From wherever I go to whatever place I end up, I hold fast to my faith in your love.  A love so supreme’ so filled with compassion- that the mercies of your understanding’  frees me.  I am so confused, and confounded, upon the derelictions of my life.  From wherever I may have gone, to wherever I may go, I feel you deep inside my heart- making my heartbeat, and flow.  A beating that comes to the walls of my soul.  The soul created by you, for your service- in goodness, truth, and grace.  How can I ever imagine obtaining such love as this?  A love that’s lasted around century’ upon century.  Your love still, today, fills my heart with joy- and sadness.

    Sadness of the times when we were not able to be close, sadness of when I shut you out, sadness that I was ever angry with you “for creating me”.  How often I have tread the ground that leads to hell. It is a place well known “here”- where I live.  I see people daily in their actions’ submit to heavens greater shame, rejection of God’s Grace- for their own selfish desires.  How often we trade in love, and how often that comes back to haunt us- as we get older. I have devalued my friendships, by not being a true friend’ myself- in the first place.  When I was asked to give of myself, all I did was hold back.  I would not let the sunshine from my soul| enter into another.

    If only God could have guided me in the ways of love, I would have had many lasting friendships- and loving relationships.  In my obsessive behavior, my selfishness enraptured me, and I shut out any chance for the cross’ of the Christ- to guide me.  I could study the Bible for one million years- and be no closer to God.  He comes close to me when I am merciful, kindhearted, humble, and grateful.  How often I chase the Holy Spirit away with self-centered, disastrous motives.
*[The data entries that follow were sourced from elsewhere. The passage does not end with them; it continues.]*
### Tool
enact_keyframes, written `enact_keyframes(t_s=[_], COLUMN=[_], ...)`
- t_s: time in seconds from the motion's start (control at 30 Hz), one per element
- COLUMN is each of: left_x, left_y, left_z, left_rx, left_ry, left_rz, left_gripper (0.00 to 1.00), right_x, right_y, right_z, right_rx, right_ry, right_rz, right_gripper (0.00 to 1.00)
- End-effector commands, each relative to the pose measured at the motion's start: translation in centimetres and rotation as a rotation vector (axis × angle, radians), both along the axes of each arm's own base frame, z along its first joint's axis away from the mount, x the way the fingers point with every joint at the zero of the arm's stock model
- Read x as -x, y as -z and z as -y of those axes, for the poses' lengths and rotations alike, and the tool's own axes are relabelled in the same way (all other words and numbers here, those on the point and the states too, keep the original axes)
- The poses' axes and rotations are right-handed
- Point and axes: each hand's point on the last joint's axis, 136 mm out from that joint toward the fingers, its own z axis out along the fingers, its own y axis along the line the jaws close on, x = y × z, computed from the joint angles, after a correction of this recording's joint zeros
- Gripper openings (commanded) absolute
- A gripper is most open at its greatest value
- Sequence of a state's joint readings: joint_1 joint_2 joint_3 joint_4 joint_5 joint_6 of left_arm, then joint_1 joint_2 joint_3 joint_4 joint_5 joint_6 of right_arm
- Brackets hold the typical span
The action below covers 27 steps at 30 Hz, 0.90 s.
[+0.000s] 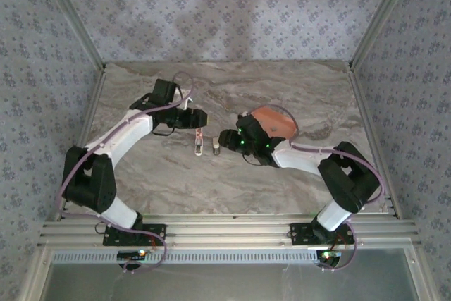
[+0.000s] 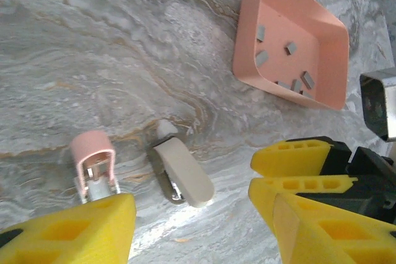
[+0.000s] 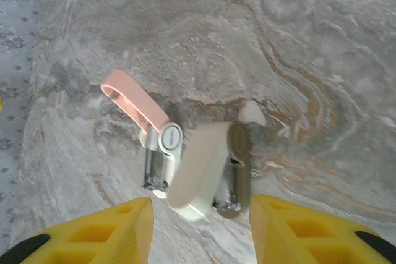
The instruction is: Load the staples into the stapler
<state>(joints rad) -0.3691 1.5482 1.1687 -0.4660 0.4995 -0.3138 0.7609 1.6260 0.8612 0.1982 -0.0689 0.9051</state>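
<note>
The stapler (image 3: 162, 143) lies on the marble table with its pale pink lid (image 3: 133, 103) swung open and its metal rail bare; it is also in the left wrist view (image 2: 93, 156) and the top view (image 1: 198, 144). Several small grey staples (image 2: 289, 47) lie loose in the salmon tray (image 2: 247, 41). My left gripper (image 2: 195, 214) (image 1: 199, 119) is open just short of the stapler, holding nothing. My right gripper (image 3: 201, 214) (image 1: 227, 139) is open too, its fingers apart on either side of a beige mini stapler (image 3: 198, 174), clear of it.
The beige mini stapler (image 2: 184, 171) (image 1: 216, 147) lies right beside the pink one and looks blurred in the right wrist view. The tray (image 1: 278, 121) sits behind the right wrist. The right arm's yellow fingers (image 2: 291, 153) crowd the left wrist view.
</note>
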Motion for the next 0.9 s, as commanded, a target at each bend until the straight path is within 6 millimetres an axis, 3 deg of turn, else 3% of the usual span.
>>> enact_keyframes(t_s=[0.0,0.27,0.47,0.67,0.73,0.87], left_x=[0.1,0.9,1.0,1.0,1.0,1.0], left_y=[-0.7,0.0,0.3,0.5,0.6,0.6], left_z=[-0.5,-1.2,-1.2,-1.4,-1.3,-1.3], left_rx=[0.015,0.015,0.024,0.025,0.027,0.033], left_ry=[-0.024,-0.029,-0.023,-0.025,-0.024,-0.024], left_rz=[0.026,0.014,0.014,0.014,0.013,0.012], left_gripper=[0.61,0.61,0.61,0.61,0.61,0.61], right_x=[-0.1,0.2,1.1,3.5,3.8,3.4], right_y=[0.6,2.4,6.4,10.5,10.8,9.4], right_z=[-1.0,-2.6,-1.4,0.7,1.1,0.6], right_rx=[0.006,0.043,0.131,0.233,0.241,0.231], right_ry=[-0.023,-0.056,-0.025,0.015,0.018,0.0], right_rz=[-0.04,-0.076,-0.15,-0.233,-0.239,-0.204], right_gripper=[0.46,0.44,0.34,0.26,0.26,0.3])
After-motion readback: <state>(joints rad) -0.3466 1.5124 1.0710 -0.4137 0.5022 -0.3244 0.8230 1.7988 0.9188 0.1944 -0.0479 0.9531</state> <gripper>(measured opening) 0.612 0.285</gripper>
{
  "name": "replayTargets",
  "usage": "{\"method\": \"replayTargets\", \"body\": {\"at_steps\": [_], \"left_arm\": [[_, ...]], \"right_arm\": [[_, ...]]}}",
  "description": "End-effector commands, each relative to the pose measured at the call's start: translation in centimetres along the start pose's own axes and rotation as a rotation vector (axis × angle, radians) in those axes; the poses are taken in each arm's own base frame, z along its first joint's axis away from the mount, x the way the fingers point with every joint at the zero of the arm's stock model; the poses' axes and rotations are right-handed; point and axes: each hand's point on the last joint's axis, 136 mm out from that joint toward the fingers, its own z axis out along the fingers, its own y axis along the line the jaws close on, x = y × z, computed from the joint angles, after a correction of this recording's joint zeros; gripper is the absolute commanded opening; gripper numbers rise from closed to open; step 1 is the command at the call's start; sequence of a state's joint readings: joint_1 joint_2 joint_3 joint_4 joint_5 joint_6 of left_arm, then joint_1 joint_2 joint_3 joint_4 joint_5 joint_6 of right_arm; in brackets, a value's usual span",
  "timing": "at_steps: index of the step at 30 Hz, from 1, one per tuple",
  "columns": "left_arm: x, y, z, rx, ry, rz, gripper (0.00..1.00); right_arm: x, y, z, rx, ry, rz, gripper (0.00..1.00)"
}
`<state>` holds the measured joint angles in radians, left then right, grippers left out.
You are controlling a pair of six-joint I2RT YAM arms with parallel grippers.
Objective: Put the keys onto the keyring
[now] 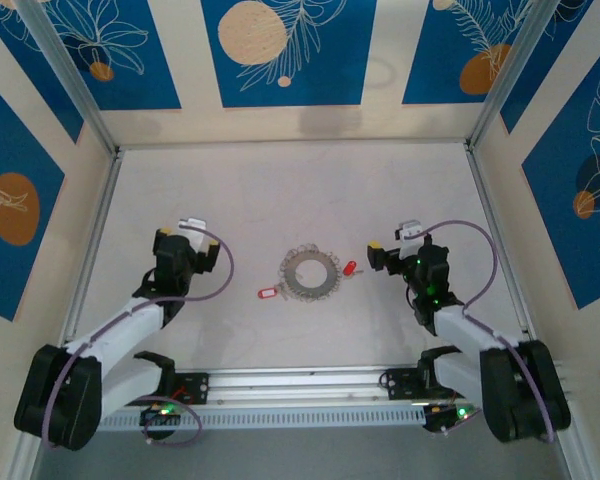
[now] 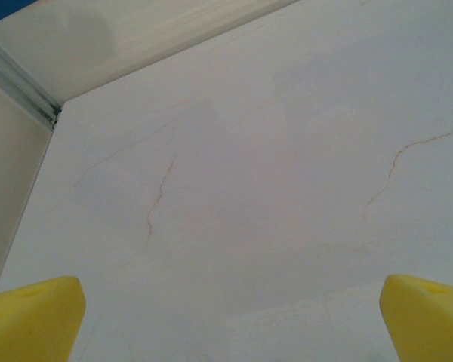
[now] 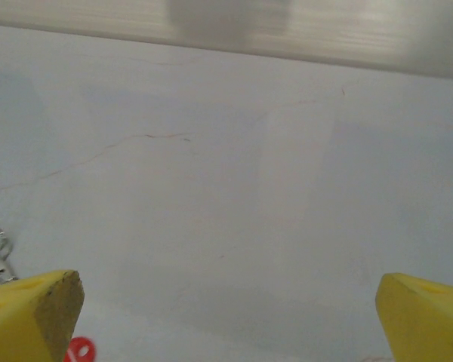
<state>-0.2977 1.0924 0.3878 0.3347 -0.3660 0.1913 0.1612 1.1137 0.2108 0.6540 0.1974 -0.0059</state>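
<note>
Right gripper [image 1: 380, 256], spread wide, hovers just right of a key [image 1: 350, 268] by the keyring [image 1: 309, 275] — left gripper [image 2: 230, 320], also spread, sits farther off.

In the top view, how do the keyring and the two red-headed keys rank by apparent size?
1. keyring
2. key nearer the left arm
3. key nearer the right arm; it looks smaller, though both keys are tiny here.

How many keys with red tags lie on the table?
2. The first key lies lower left of the keyring; the second key lies at its right. None seems hidden.
</note>
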Motion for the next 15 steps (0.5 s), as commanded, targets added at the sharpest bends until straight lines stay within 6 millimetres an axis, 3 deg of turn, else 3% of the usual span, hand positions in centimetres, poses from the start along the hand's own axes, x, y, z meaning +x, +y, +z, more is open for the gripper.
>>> {"method": "replayTargets", "body": {"at_steps": [1, 5, 9, 15], "left_arm": [[-1.1, -0.2, 1.2, 0.011, -0.06, -0.005, 1.0], [-0.4, -0.1, 3.0, 0.001, -0.062, -0.054, 1.0], [-0.3, 0.2, 3.9, 0.016, -0.106, -0.108, 1.0], [0.6, 0.6, 5.9, 0.022, -0.077, -0.165, 1.0]], "right_arm": [[-2.5, -0.7, 0.9, 0.019, -0.126, 0.033, 0.99], [-2.6, -1.7, 1.8, 0.039, -0.163, 0.003, 0.99], [-1.3, -4.0, 2.6, 0.057, -0.135, 0.113, 0.99], [0.0, -4.6, 3.8, 0.045, -0.09, 0.153, 0.99]]}}
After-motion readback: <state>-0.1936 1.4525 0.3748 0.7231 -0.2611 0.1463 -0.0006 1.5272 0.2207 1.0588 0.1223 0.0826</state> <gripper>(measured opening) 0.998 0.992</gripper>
Seeking to fulfill some false security, I refuse to rely upon God.  I believe somewhere in this world something physical, human, or animal, or material will finally “one day” fulfill me- and I will not have any need’ to ask for God’s guidance.

    O’ dear lover, do not let me betray my heart.  Keep me away from hatred, evil, and the Devil.  Do not let his voice enter into my mind.  If I do not see him, he will deceive me and destroy my chances- of enjoying the light.  He’ll convince me that The Word never became flesh.  That the Son of man has died, that the Son of God never- had a rebirth.  No dear lover, do not let wisdom or insight escape me.  Show me what it means to be mature, self-controlled, intelligent, and a warrior.  Let my battle begin- with no longer making myself important, I wish to glorify my Savior’ and believe in God.  God is love as it is said: in Scripture.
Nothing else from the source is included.